У Настьки вот матери вообще не было, она отказная. Уж не знаю, что там у Настькиной родительницы было в жизни, а только, как рассказали Настьке, она сбежала прямо из окна роддома, в чем была. Не нужна Настька ей. Ну хорошо, хоть не убила, не бросила где-то в мусорку, а то у нас и такие есть, кого бросили.
Так что Настька домой не хочет. Говорит, что не хочет.
И я не хочу. Наверное. Во-первых, я мать хорошо помню. Во-вторых, старый я уже. Пусть малышей берут, у них вся жизнь впереди.
А я в жизни знаю, чего хочу. Я хочу врачом стать. Нет, ну, конечно, сразу после детдома поступить не получится, мне знаний не хватит, это я хорошо понимаю. Тогда сперва можно пойти в медучилище, стать медбратом.
Надо мной тут пробовали отдельные дураки смеяться, что я буду медсестрой, укольчики делать. А почему медсестрой — медбрат, нормальная работа.
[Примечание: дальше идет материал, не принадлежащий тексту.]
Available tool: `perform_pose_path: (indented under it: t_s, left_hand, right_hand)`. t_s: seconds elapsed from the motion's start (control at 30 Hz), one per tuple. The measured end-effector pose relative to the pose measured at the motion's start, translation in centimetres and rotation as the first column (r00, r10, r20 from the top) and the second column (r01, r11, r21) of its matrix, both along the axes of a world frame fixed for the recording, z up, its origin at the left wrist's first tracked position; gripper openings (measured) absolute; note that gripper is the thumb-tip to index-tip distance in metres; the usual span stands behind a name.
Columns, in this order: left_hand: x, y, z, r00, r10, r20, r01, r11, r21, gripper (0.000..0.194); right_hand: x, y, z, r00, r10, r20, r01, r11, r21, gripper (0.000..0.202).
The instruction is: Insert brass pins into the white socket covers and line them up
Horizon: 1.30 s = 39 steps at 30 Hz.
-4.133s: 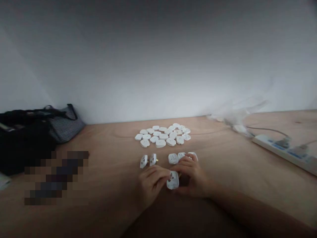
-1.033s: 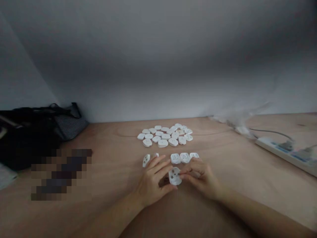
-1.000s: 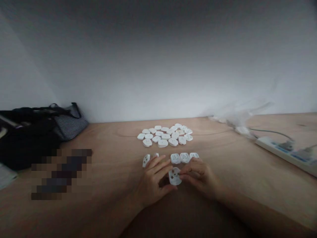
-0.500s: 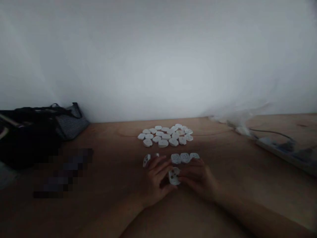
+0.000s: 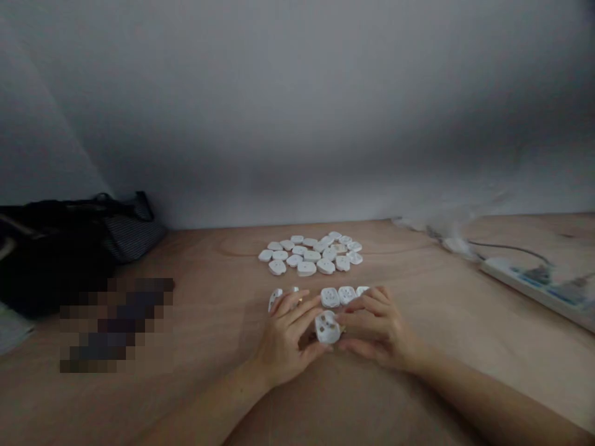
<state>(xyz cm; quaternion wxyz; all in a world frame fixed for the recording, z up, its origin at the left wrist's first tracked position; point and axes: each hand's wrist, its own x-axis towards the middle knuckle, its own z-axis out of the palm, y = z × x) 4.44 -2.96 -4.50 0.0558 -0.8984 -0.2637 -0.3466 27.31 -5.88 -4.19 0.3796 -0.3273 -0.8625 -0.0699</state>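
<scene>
A white plug housing [image 5: 328,327], with brass-coloured metal inside its openings, is held between my two hands just above the wooden table. My left hand [image 5: 289,337] curls around its left side, thumb below and fingers above. On the right side, my right hand [image 5: 377,328] has its fingers bent together close to the housing; a small yellowish bit shows by its fingertips, too small to name. Behind the hands lie similar white plug pieces [image 5: 330,297] in a short row. Another white piece [image 5: 274,299] stands tilted beyond my left fingers, partly hidden.
Several white plug covers [image 5: 306,269] lie grouped farther back on the table [image 5: 209,310]. A black bag [image 5: 60,248] stands at the left, near a blurred-out object [image 5: 123,322]. At the right are a power strip [image 5: 539,288] with a cable and clear plastic wrap [image 5: 455,232].
The picture has become brighter. The held housing has turned a little, its face now more towards me, and my right fingers have shifted slightly around its right edge.
</scene>
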Motion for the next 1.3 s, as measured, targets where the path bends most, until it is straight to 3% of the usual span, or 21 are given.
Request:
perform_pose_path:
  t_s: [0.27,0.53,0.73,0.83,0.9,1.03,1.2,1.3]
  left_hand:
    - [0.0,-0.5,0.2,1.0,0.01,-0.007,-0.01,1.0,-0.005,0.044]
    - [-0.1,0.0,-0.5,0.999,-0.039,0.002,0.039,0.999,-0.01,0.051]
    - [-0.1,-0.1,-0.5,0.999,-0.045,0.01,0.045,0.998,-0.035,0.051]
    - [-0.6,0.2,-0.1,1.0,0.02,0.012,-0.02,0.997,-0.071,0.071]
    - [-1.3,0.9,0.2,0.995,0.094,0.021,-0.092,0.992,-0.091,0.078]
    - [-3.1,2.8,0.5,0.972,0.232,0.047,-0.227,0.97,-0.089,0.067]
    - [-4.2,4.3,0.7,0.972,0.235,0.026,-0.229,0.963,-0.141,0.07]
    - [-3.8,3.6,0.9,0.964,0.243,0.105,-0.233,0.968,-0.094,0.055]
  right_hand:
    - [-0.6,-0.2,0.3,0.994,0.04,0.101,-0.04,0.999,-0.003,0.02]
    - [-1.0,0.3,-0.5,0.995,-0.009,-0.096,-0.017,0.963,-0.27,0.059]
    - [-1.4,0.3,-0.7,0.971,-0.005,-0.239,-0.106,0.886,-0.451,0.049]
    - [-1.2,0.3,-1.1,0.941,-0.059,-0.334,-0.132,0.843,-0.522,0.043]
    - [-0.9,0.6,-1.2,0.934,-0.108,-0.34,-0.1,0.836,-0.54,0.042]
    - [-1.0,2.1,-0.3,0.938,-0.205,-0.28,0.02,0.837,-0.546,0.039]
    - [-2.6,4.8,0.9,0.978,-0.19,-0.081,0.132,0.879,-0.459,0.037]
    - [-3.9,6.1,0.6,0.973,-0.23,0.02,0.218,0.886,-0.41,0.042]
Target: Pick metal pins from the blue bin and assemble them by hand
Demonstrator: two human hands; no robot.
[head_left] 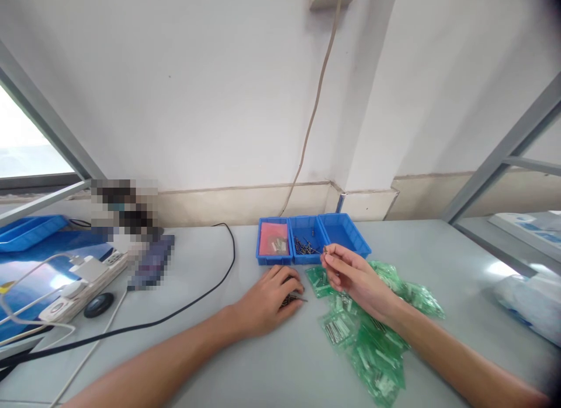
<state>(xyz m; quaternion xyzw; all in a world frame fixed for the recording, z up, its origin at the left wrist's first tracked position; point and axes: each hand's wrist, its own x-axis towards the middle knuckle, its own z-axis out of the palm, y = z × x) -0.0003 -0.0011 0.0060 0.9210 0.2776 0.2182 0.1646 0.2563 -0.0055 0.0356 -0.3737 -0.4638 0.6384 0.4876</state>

Я однажды в двенадцать лет в больницу попал. У меня сердце заболело. Сперва я даже не знал, что болит, я не очень-то тогда разбирался, где сердце, где печенка. Это теперь я анатомию знаю хорошо. И вот я там лежал, и все в палате очень боялись, что будут делать какое-то зондирование. Прямо ужасы про это рассказывали: в вену запускают иглу, и она идет к самому сердцу, и колет в сердце лекарство. И что у некоторых доходит, а некоторые прямо тут и помирают, если у них вены тонкие. И вот одному пацану, Васькой его звали, вдруг приходят утром и говорят: сейчас будем зондирование делать. Он как заорет! Медсестры бегают, но ничего сделать с ним не могут, одна подошла со шприцем, Васька ногой наподдал так, что все в потолок улетело. На него уж и кричали, и уговаривали — он под кровать забился и вопит оттуда, что лучше умрет, а не дастся.